Most of these phrases remain current, though the last one is verging on obsolescence, in our liberated age when any male’s dismissal of a woman as a blue-stocking is likely to elicit a blue reply if not a black eye.

10 thoughts on “Blue Talk

  1. Harry

    “Blue-eyed” can also be a synonym for “Caucasian” or “white,” as in the “blue-eyed soul” of the Righteous Brothers or Toni Morrison’s THE BLUEST EYE.

    And let’s not forget Jimi Hendrix’s “purple haze,” meaning a drug-induced euphoria, a term that sounds almost quaint today.

  2. Yes, about “blue-eyed,” etc. :Blue” phrase go on and on, and I could just give a sampling.
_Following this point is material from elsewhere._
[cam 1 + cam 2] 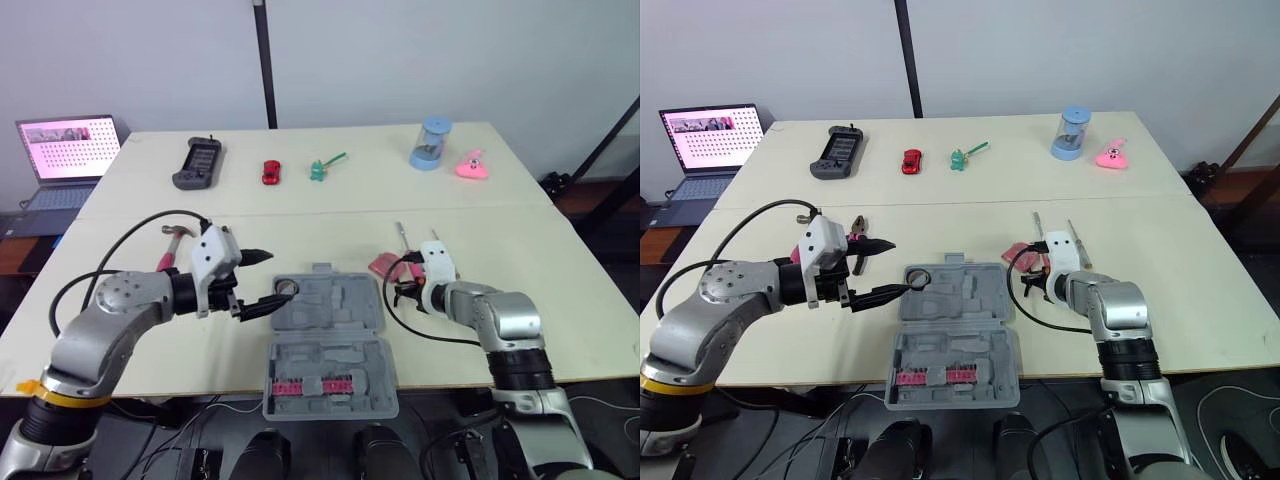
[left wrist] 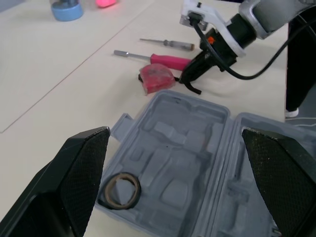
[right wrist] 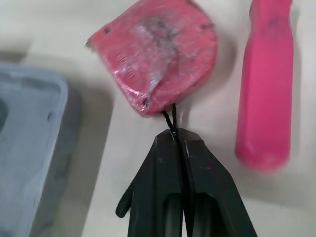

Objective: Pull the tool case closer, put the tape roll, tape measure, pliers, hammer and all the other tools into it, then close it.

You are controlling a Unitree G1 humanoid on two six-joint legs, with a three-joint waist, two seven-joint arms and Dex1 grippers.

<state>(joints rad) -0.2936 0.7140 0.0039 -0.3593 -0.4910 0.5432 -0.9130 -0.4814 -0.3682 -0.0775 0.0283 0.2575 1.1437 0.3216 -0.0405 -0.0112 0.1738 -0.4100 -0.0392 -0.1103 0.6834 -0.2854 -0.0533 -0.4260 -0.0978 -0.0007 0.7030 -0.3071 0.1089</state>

William Gass, the novelist, wrote an entire book on the subject some years ago, entitled “:On Being Blue.” I don’t think this book, albeit a short one, includes all the variations on “blue” have been collected by lexicographers and others over the years.

  3. Rosemary

    How interesting about the word “occupy.” It gives me hope that favorite words I used as a child will return in a few hundred years without the least hint of prurience. For now, I’ll just have to call my cat “Kitty.”

    1. Kitty might have to wait a while, but times do change, as indicated by the following line from Harriet Beecher Stowe’s “Uncle Tom’s Cabin:” (1852): “‘What do you think, pussy?’ said her father to Eva.”